Task details =
Go to the line with "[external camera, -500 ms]" in the records below, then output it and each following line exactly, up to and including the line with "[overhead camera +". Skip pictures and add nothing.

○ ○ ○ ○ ○

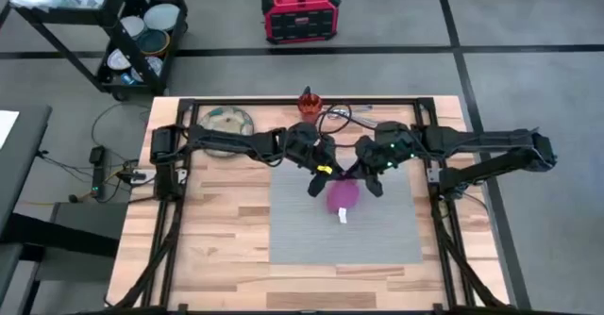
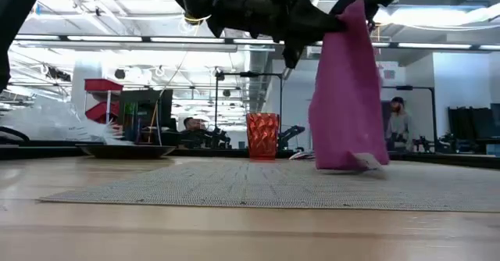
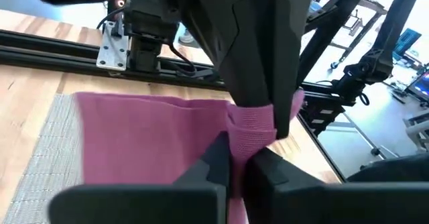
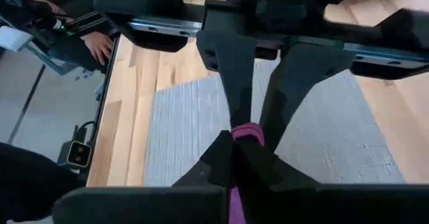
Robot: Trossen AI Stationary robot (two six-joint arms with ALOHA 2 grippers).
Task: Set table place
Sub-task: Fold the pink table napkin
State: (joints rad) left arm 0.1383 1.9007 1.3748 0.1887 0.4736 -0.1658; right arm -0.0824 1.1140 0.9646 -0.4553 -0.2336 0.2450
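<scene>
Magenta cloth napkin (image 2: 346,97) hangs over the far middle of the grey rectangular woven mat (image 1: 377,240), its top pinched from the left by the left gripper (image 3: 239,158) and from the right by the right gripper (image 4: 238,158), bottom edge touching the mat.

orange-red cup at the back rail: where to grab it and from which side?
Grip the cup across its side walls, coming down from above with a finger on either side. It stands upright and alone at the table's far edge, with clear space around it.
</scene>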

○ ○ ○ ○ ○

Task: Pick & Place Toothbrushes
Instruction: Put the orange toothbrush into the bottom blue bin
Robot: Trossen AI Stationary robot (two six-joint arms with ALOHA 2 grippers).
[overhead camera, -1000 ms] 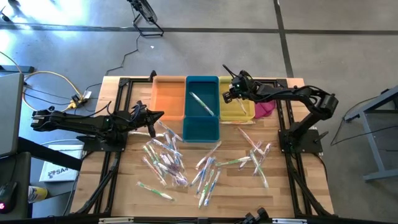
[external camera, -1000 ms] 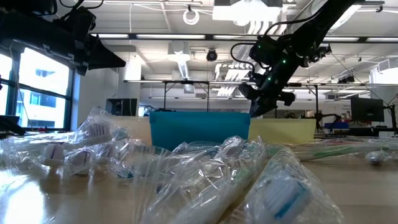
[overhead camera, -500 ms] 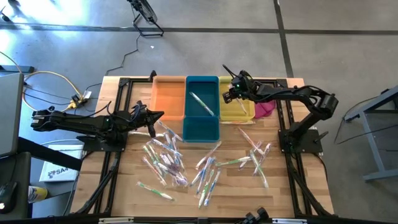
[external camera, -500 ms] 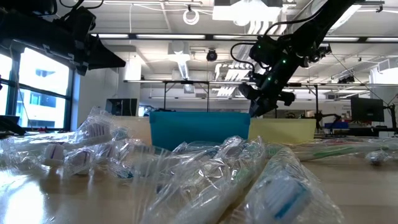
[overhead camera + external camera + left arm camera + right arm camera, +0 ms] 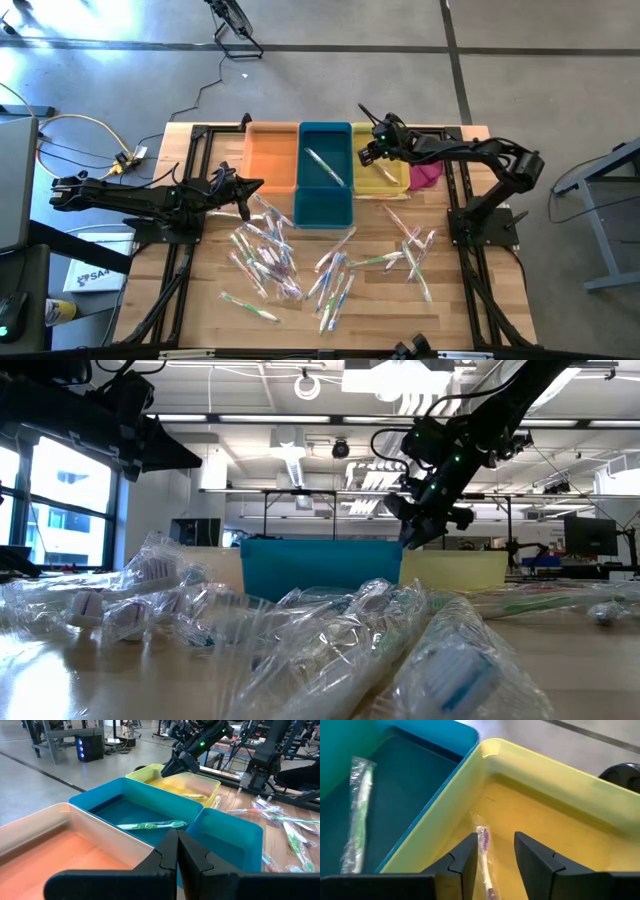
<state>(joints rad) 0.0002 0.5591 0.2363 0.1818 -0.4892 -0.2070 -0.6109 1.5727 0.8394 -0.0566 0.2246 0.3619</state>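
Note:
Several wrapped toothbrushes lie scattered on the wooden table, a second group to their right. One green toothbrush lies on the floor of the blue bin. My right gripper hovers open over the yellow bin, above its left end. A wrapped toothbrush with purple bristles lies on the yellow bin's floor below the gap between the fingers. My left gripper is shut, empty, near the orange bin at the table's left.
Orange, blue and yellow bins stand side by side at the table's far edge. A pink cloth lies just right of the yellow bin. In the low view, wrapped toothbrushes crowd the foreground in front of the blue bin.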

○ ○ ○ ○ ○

Reply to the exercise =
[external camera, -500 ms] 
[overhead camera + external camera + left arm camera + right arm camera, +0 ms] 

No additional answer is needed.